= Assignment =
No pictures, no extra lines: copy exactly from the line with "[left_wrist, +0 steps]" through the end of the entries.

Collection entries
=== Section Start ===
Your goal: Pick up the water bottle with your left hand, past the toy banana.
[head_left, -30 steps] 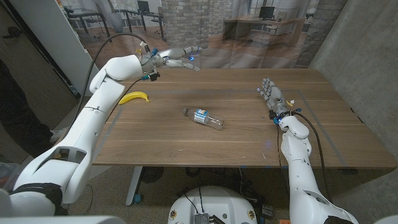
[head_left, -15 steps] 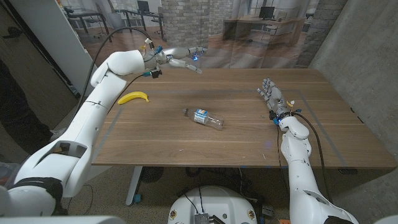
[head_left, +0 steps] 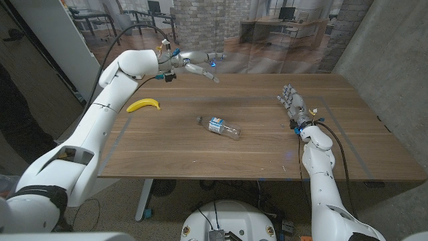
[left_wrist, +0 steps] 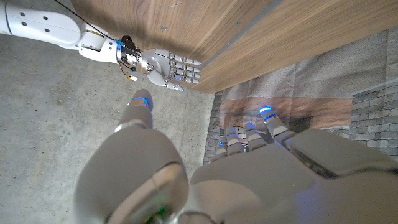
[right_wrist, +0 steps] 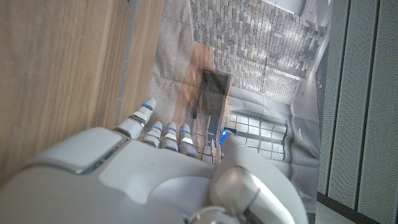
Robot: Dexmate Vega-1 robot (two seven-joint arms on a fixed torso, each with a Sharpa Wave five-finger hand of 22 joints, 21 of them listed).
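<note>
Two hands are seen over the wooden table point(head_left: 267, 144), and nothing is held by either. The left hand point(head_left: 197, 65) is raised above the table's far left edge, fingers extended and apart, pointing right. The water bottle point(head_left: 219, 127) lies on its side near the table's middle, well apart from that hand and nearer to the robot. The toy banana point(head_left: 144, 104) lies to the left of the bottle, near the left edge. The right hand point(head_left: 292, 104) is held at the right side of the table, fingers straight and close together, pointing away from the robot.
</note>
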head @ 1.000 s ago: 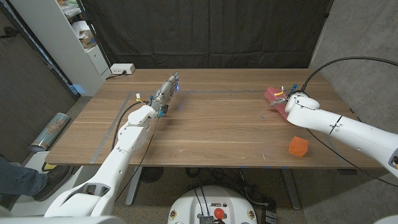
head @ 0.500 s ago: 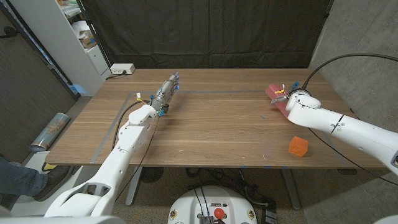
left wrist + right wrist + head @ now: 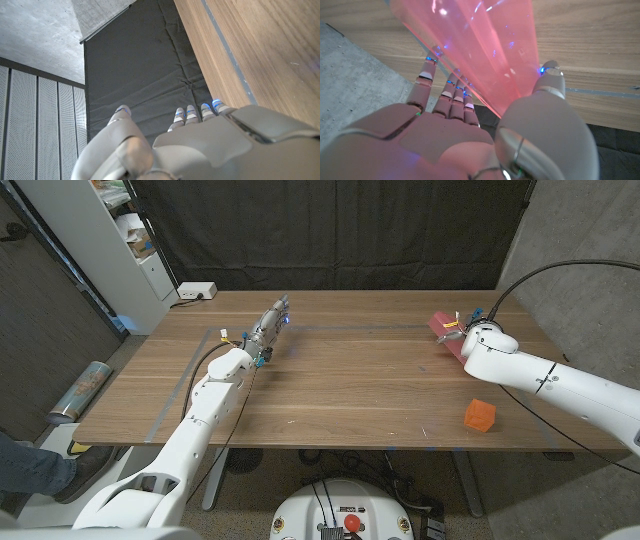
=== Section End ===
= Result for this task =
[left_wrist, +0 steps] 
[right_wrist, +0 steps] 
Robot: Dexmate Vega-1 robot (two seven-joint arms on a fixed torso, each with a Sharpa Wave five-finger hand of 22 joints, 21 of them listed).
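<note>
Two hands are seen over the wooden table point(head_left: 267, 144), and nothing is held by either. The left hand point(head_left: 197, 65) is raised above the table's far left edge, fingers extended and apart, pointing right. The water bottle point(head_left: 219, 127) lies on its side near the table's middle, well apart from that hand and nearer to the robot. The toy banana point(head_left: 144, 104) lies to the left of the bottle, near the left edge. The right hand point(head_left: 292, 104) is held at the right side of the table, fingers straight and close together, pointing away from the robot.
</note>
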head @ 1.000 s ago: 
head @ 0.500 s ago: 
left wrist + right wrist + head @ now: 

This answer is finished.